Add your voice to the tech community where 5M+ people just like you are talking about what matters.

  • Help others & share knowledge
  • Earn cash & points
  • Learn & ask questions
  • 6
  • 5
  • 2
LVL 84

Expert Comment

by:Dave Baldwin
ID: 39871407
The web server does not run under your user but under a more limited user specifically for the web server.  It will not normally have permission to run local programs.  That is done intentionally to prevent security problems caused by outside users.

Author Comment

ID: 39880614
Is there a way around this, for instance if it's an internal web site that the outside world won't have access to?

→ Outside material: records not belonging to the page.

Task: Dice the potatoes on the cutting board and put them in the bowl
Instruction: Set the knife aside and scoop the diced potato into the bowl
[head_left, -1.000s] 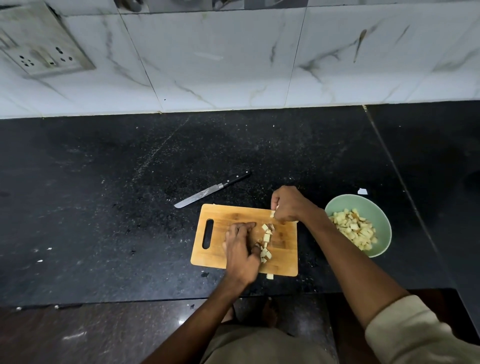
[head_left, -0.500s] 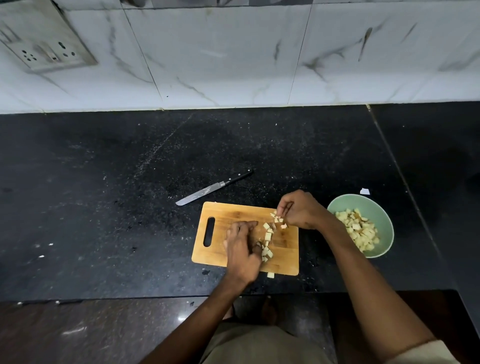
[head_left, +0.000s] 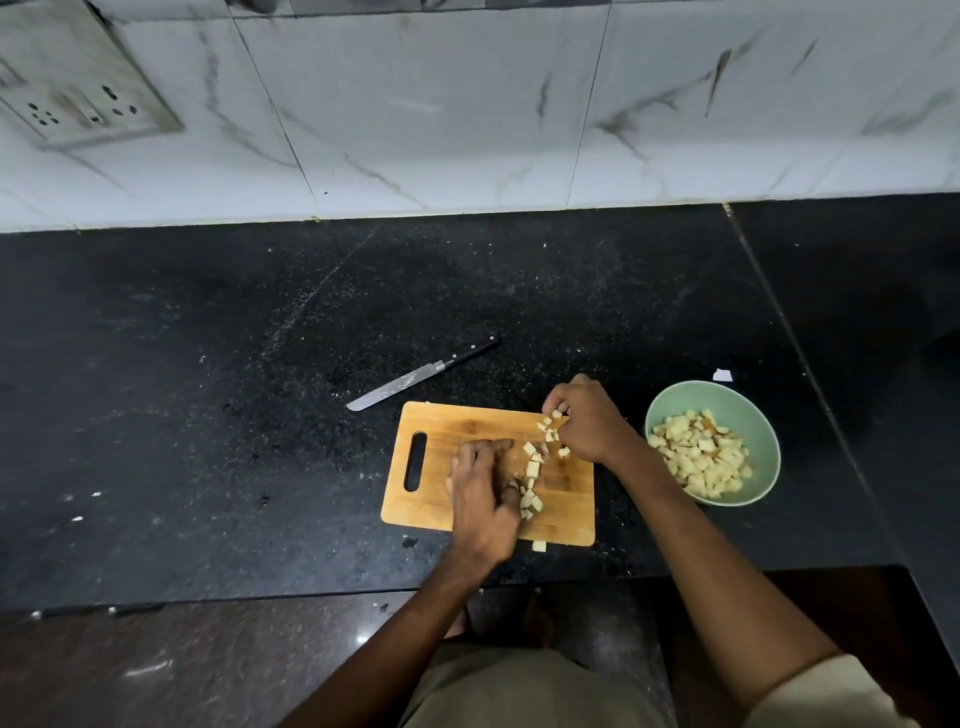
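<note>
Black speckled worktop (head_left: 208, 415) holds my flat wooden cutting board (head_left: 467, 431). Beside it sits the round green bowl (head_left: 758, 415), close so cubes travel a short way. My left hand (head_left: 480, 496) curls to rake the little square potato cubes (head_left: 532, 470) together. My right hand (head_left: 587, 421) pinches some. One cube (head_left: 539, 546) fell off. I think the knife (head_left: 421, 374) rests because cutting is done.

The black speckled stone table (head_left: 208, 415) looks polished yet dusty. On it lies a rectangular light wooden cutting board (head_left: 467, 426), matt with visible grain. Far of it, a knife with a dull smeared metal blade and black handle (head_left: 421, 373). The pale green round bowl (head_left: 748, 415) at right seems smooth. The white marble-veined wall tiles (head_left: 441, 104) are glossy.
</note>
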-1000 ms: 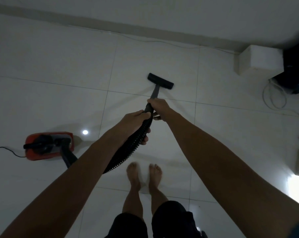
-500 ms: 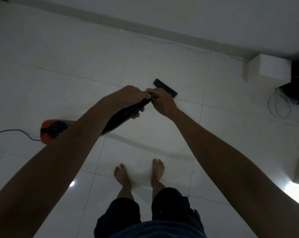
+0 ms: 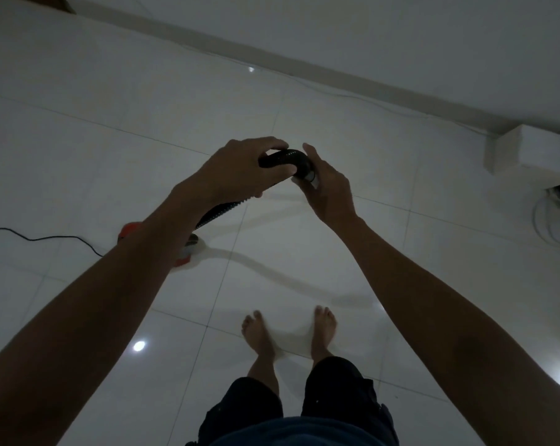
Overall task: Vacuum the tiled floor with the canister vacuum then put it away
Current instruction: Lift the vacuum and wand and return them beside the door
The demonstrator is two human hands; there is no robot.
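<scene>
**Both hands on the hose**

My left hand [image 3: 240,170] curls around the black hose [image 3: 283,159], held up ahead of me. My right hand [image 3: 328,188] grips its end. The red canister [image 3: 130,231] sits on the tiled floor [image 3: 111,162], left, under my forearm.

Both arms are reaching forward, raised. Left hand [image 3: 240,170] is curling its fingers around the hose [image 3: 278,160]; right hand [image 3: 328,188] is gripping the hose end, thumb up.
</scene>
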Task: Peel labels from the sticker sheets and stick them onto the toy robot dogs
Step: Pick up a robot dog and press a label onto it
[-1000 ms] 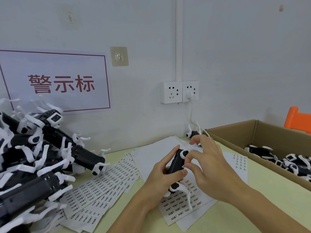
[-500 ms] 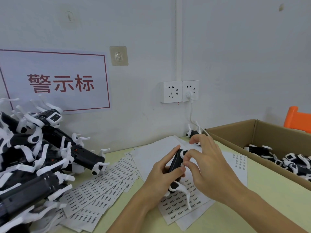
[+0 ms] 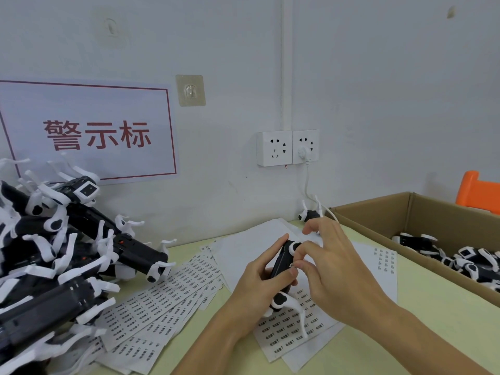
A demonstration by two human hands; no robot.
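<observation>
Left hand (image 3: 261, 282) grips a toy robot dog (image 3: 281, 266) above the table (image 3: 433, 334), centre of the scene: thumb across its near side, index finger laid along the far top edge. Black body's long axis runs near-to-far, tilted up, far end slightly right; white legs at the near end hang down toward the sticker sheet (image 3: 290, 330) below. Can't tell head from tail.

Right hand (image 3: 332, 269) is at the dog's right side, thumb and index tip pinched together against the body; other fingers spread and raised. Label itself too small to make out.

More sticker sheets (image 3: 162, 301) fanned out left of the hands. Pile of dogs (image 3: 54, 253) at far left, partly on those sheets. Cardboard box (image 3: 405, 212) on the right with more dogs inside. One lone dog (image 3: 309, 215) far, by the wall under the socket (image 3: 288, 148).
</observation>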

Or is there a way to isolate the local commands.
LVL 84

Accepted Solution

Dave Baldwin earned 1000 total points
ID: 39880843
'suEXEC' is the normal way to give the web user permission to run as a local user.  If you also have 'suhosin' installed, it may fight with 'suEXEC' about you doing that.


Application Discovery Service in AWS

In the era of the cloud, customers migrating away from their existing on-premise infrastructure. This requires lots of planning, strategies, and effort to identify their existing resources and determine how best to migrate.  Datacenter migrations happen in four phases -

LVL 27

Assisted Solution

skullnobrains earned 1000 total points
ID: 39881994
you can debug by first trying to run the exact same command using

su -u www command

(or whatever user your httpd server runs as)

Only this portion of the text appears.